Beginning with the line that holds "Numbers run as" in the data below, give again every line through the one that holds "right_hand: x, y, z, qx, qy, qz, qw", exactly as written.

┌──

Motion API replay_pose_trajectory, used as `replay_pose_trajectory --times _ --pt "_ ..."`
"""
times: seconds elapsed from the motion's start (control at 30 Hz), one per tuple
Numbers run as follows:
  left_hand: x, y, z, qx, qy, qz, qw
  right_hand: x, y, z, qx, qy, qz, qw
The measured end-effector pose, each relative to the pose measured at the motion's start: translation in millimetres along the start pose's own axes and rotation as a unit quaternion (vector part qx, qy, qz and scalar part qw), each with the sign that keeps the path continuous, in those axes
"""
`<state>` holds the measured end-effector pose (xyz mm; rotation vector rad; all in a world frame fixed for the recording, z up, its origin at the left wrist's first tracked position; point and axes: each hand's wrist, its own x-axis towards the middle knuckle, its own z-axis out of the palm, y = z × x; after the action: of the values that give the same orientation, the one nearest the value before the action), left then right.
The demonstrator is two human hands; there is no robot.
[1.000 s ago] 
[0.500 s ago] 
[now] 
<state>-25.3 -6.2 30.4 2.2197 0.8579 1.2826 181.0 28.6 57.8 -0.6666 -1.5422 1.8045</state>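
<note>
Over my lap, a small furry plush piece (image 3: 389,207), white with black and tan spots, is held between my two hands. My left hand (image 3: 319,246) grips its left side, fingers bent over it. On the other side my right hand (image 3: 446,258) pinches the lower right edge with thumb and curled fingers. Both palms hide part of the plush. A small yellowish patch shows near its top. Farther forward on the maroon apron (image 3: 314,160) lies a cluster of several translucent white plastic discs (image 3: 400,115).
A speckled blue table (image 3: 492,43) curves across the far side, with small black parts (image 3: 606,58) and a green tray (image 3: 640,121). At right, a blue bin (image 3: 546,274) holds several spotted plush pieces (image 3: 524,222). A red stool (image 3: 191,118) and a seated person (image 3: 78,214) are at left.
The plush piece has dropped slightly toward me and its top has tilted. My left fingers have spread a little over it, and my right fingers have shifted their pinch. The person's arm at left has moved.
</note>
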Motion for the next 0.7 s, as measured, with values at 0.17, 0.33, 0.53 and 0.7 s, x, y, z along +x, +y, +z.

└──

### Result of the task
Numbers run as follows:
  left_hand: x, y, z, qx, qy, qz, qw
  right_hand: x, y, z, qx, qy, qz, qw

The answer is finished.